* _How to complete this task_: Reproduce all lines of the listing below in which the word "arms" occurs.

* _Given data_:

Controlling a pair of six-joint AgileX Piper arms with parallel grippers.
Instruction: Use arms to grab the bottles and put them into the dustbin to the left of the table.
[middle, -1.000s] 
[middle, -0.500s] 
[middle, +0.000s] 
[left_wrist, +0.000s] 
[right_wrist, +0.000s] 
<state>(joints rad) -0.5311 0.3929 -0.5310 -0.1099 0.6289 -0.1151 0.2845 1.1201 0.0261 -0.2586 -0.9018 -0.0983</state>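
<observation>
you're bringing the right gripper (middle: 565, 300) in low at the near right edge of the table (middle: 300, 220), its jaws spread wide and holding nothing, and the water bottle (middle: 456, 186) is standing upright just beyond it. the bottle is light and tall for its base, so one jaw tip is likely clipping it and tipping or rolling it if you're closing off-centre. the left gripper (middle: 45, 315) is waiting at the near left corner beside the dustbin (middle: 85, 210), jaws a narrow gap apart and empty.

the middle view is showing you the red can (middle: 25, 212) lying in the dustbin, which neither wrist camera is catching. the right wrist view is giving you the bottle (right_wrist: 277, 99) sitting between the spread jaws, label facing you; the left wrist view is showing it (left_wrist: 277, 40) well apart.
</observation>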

* _Response for this exercise_:
Controlling a pair of six-joint AgileX Piper arms with parallel grippers.
Instruction: Use arms to grab the bottles and put them into the dustbin to the left of the table.

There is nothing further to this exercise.